- **Your assignment**
Which lines below fall between the one containing "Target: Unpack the" and the one containing "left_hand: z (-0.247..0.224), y"? Repeat them exactly, counting both of those lines, and add nothing else.

- **Provided data**
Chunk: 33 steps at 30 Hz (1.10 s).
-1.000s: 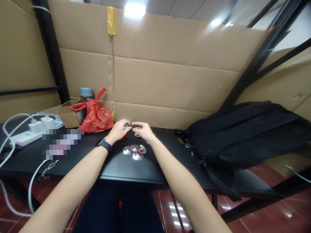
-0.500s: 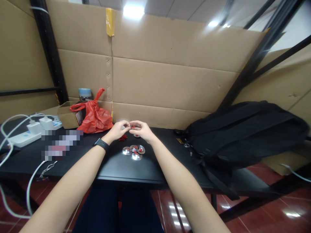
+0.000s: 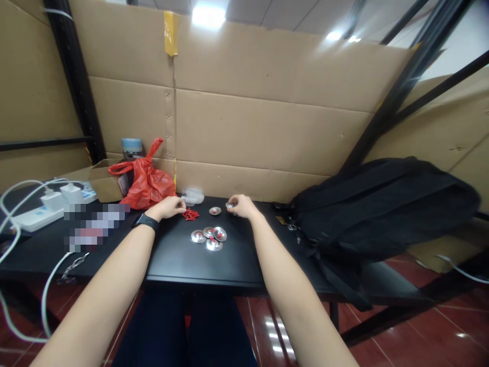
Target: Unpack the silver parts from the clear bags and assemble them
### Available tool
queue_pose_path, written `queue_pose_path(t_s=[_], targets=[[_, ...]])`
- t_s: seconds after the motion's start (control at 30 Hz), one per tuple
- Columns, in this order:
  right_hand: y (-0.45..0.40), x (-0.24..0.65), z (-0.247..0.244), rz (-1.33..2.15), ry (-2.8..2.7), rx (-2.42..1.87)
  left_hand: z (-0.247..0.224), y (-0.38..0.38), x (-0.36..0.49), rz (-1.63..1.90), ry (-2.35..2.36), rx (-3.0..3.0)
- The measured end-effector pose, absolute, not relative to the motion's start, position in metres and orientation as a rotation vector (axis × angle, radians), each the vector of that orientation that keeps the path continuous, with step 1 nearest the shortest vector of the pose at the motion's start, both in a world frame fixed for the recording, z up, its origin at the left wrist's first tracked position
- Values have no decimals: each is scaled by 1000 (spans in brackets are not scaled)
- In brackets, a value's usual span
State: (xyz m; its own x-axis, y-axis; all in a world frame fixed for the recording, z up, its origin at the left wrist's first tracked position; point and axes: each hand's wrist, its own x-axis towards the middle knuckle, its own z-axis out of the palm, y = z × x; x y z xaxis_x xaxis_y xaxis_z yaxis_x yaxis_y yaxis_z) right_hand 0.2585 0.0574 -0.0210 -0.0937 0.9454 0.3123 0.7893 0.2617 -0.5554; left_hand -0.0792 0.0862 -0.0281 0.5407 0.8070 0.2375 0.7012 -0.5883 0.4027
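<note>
My right hand (image 3: 243,206) pinches the edge of a silver finger cymbal (image 3: 229,205) above the back of the black table (image 3: 183,267). My left hand (image 3: 171,207), with a dark watch on its wrist, has its fingers drawn together beside a small heap of red cord (image 3: 190,214); what they hold, if anything, is too small to make out. Between the hands lies a single finger cymbal (image 3: 215,211) with red at its centre. Closer to me, several more finger cymbals (image 3: 214,244) with red cord lie in an overlapping cluster.
Behind the cord is a clear plastic bag (image 3: 193,195). A red plastic bag (image 3: 147,181), a small cardboard box (image 3: 105,181) and a white power strip (image 3: 40,218) with cables occupy the left. A black backpack (image 3: 385,209) covers the right; cardboard (image 3: 260,125) walls the back.
My hands were together over the back of the table and have moved apart. My left hand went left to the cord, my right hand went right with a cymbal.
</note>
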Motion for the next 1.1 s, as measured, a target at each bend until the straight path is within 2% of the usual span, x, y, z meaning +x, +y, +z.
queue_pose_path(t_s=[0.13,0.37,0.7,0.93,1.1], targets=[[62,280,-28,337,-1943,-1720,-30,85,-78,553,1285,2541],[65,284,-30,369,-1985,-1740,-27,83,-73,613,1320,2583],[66,242,-33,246,-2297,-1292,-20,65,-39,866,1205,2561],[62,234,-30,196,-2256,-1150,-18,58,-27,992,1084,2605],[53,226,-16,460,-2139,-958,-16,53,-20,993,973,2568]])
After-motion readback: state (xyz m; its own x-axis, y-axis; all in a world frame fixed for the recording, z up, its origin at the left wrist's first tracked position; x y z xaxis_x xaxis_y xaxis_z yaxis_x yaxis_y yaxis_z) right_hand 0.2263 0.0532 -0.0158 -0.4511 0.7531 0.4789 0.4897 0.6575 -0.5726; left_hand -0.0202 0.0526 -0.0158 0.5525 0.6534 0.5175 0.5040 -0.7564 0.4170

- **Exercise solution**
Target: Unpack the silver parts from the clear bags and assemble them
### Available tool
queue_pose_path, written `queue_pose_path(t_s=[_], targets=[[_, ...]])`
- t_s: seconds after the motion's start (control at 30 Hz), one per tuple
- Columns, in this order:
  right_hand: y (-0.45..0.40), x (-0.24..0.65), z (-0.247..0.244), rz (-1.33..2.15), ry (-2.8..2.7), rx (-2.42..1.87)
  left_hand: z (-0.247..0.224), y (-0.38..0.38), x (-0.36..0.49), rz (-1.63..1.90), ry (-2.35..2.36), rx (-3.0..3.0)

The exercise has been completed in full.